Ces terrasses sont en lieu et place des chapiteaux des tours et la vue
sur le jardin est superbe. En fait, il y a bien longtemps, un pont-levis
arrivait entre les deux tours. On peut encore voir les portes ouvragées
en grès rose, maintenant condamnées, mais dont les
sculptures sont remarquablement conservées.
Dans la pièce opposée,
on retrouve les portraits de Monsieur et Madame de Latouche, père
et mère de l'actuelle châtelaine, et une superbe reproduction
des tableaux cités plus haut représentant l'un Fanny et l'autre
Luigi Grimaldi.
Constatant avec plaisir notre émotion, Madame
de la Brunière nous proposa de visiter le second étage,
normalement interdit puisqu’il regroupe les appartements très
privés.
Nous y vîmes un décor boisé typiquement
alsacien et toutes les pièces rénovées fort élégamment
en petites chambres individuelles.
Nous sommes alors redescendus
dans la cour du château, des étoiles pleins les yeux…
Les anecdotes n'avaient point manqué et l'une de mes préférées,
vous le comprendrez, concerne le grand Cri-Cri.
Le grand Cri-Cri était un officier très
autoritaire de la fin des années 30 et le père de Madame
de la Brunière servait sous ses ordres. C’est tout juste s’il
ne décrétait pas à quel moment il convenait que
ces messieurs soulageassent leur vessie (Madame de la Brunière possède
un langage très fleuri). Il aimait à se promener après
le souper, alors qu'il gelait à pierre fendre, prétextant,
pour obliger ses officiers, de la valeur curative de cette marche.
Puis un
jour il cessa de se promener. Il faut savoir que le verglas peut être
traître et que le grand Cri-Cri l’avait appris à ses dépens
en s’étalant de tout son long. Cet officier, inconnu à
l'époque, était le colonel Charles de Gaulle.
Ce château a une
belle histoire. Il a su aussi compter dans l'Histoire : Birkenwald fut
le premier village d'Alsace libéré par le Général
Leclerc qui y résida la nuit du 21 novembre 1944 et y reçut
la rédition (dans une pièce du premier étage
transformée en bureau) d'un général allemand
profita lui de l'hospitalité alsacienne enfermé dans
la cave.Oh, j'allais oublier les
fantômes… Madame de la Brunière nous a affirmé qu'on
avait vu la Dame Blanche à l'une des fenêtres et que certaines
manifestations étranges avaient eu lieu. Des vêtements
tombant soudainement des cintres, par exemple…
Souvenez-vous
de la tour murée où était enfermée la sorcière.

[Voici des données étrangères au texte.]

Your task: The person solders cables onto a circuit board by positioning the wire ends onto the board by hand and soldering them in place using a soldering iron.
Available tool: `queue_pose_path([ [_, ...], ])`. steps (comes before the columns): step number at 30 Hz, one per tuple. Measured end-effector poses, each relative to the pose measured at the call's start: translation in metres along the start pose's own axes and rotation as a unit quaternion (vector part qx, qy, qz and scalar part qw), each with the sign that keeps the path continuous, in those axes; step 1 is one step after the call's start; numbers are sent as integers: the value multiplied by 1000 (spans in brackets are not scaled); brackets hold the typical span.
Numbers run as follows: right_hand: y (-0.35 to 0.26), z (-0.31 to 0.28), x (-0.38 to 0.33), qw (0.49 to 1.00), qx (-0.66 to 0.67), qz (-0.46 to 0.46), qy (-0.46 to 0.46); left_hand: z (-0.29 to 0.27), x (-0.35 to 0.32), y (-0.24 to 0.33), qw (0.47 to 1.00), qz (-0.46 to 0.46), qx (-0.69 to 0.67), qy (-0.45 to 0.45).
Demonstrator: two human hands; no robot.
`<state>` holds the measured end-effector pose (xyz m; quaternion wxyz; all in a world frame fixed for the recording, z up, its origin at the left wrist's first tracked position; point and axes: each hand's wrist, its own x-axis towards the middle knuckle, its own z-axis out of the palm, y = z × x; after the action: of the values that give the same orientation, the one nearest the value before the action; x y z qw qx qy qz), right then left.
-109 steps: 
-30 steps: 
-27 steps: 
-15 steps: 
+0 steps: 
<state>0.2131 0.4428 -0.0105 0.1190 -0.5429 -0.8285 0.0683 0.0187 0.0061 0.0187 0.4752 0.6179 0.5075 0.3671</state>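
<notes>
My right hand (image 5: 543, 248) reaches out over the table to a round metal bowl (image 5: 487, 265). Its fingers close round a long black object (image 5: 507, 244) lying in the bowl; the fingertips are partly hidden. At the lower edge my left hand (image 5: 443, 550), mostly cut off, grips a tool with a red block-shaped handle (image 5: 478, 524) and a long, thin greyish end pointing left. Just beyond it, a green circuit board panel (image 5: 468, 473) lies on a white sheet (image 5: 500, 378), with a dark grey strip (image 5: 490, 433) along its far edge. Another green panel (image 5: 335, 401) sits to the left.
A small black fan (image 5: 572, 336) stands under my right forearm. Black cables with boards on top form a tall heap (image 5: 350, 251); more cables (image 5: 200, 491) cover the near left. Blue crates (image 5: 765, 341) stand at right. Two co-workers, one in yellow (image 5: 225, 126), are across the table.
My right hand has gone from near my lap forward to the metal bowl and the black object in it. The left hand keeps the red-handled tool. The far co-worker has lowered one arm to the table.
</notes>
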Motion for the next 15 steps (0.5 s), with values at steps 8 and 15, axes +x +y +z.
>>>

Au village, on disait que la personne qui oserait ouvrir la tour mourrait
dans l'année. Monsieur de Latouche, qui ne l'entendait pas
de cette oreille, alla solliciter ces Messieurs des Beaux Arts car
aucun maçon du pays ne voulait faire le travail. En janvier
1963 il fit ouvrir la tour.
Me croira qui voudra
mais en décembre 1963, il mourut de crises cardiaques à
répétition. 14 fois, on le réanima, mais la négligence
d'une infirmière lui fut fatale.
Le lendemain, bien qu'il
ne répondait habituellement jamais au téléphone (Madame
de la Brunière nous précise qu’il fallait lui télégraphier
pour le prévenir qu'on allait téléphoner) le Garde
du château, monsieur Joseph Klein (eh oui, Joseph) répondit
ce jour-là à la première sonnerie, à
7h30 du matin : la nuit n'avait pas été calme pour
lui et son épouse. La chambre de Monsieur de Latouche avait été
agitée. Bien qu'il n'y ait eu ni vent ni pluie, les volets claquèrent
et des bruits de cataracte d'eau se firent entendre. Joseph et Marie
montèrent donc à plusieurs reprises durant la nuit
pour s'apercevoir que tout était en ordre. Il savait qu’un
malheur était survenu et attendait donc près du téléphone…Après nous être confondus en remerciements,
nous quittâmes Madame de la Brunière pour un tour du
photographe (on est gentils, on a pensé à vous) et prîmes
un café bien mérité à l'hôtel :
la visite avait duré 1h30, elle aurait pu en durer dix tant la
narration avait été captivante.
Nous sommes bien sûr passés au cimetière
saluer la mère de Fanny qui y est enterrée et sommes
montés au rocher du Dabo pour quelques photos.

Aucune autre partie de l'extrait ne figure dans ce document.